There's something about this time of year and grocery shopping that just makes me insane. My parents were so thrilled when I got my license because they could send me to the store a hundred times a day when they forgot ingredients for their entertaining. I'd call from the checkout line and still I'd get home and have to turn around. They loved every minute. I didn't even host Thanksgiving last week and I went to the market FIVE times. I've been thrice this week already and we have to go again tonight. It's only wednesday. I expect I'll go to the store tonight and on friday discover I need a waterbuffalo or something for a very important recipe.
I hate going grocery shopping more than once a week, I always buy things I don't need and spend too much and eat too much as a result. Mostly it's baking things I need. The one good thing about still feeling a tiny bit sick is that I haven't been wandering down the cookie aisle and drooling so much because it cuts into my napping time. However, looking at my calendar and all the cooking engagements I have in there...there is going to be a lot of eating in the name of testing in December.

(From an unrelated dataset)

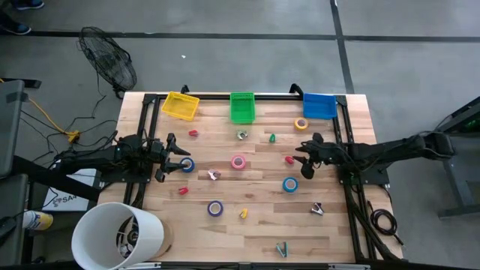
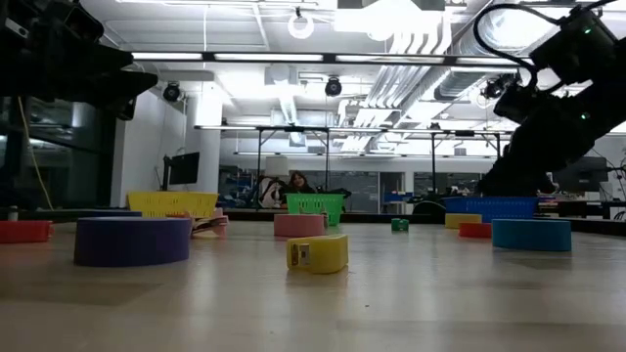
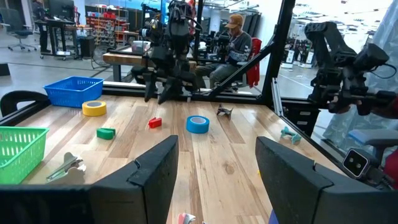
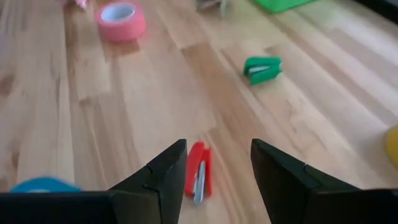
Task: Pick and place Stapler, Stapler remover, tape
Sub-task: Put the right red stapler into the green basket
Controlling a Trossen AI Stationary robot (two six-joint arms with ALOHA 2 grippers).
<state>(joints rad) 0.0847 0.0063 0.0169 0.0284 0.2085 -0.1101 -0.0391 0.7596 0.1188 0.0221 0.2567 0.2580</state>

If I taste one of everything I have to make the next month, it's atleast two days of calories. TWO DAYS. I need to keep that at the top of my mind next month. Do I want to burn an extra two days of calories or not eat every cookie that comes comes off the production line? I'm not sure which I'm likely to choose right now but I'm determined not to start next year over 170. I'm not asking myself for any more than a 6 pound loss for the year. If I can't do that I'll never get to a healthy BMI.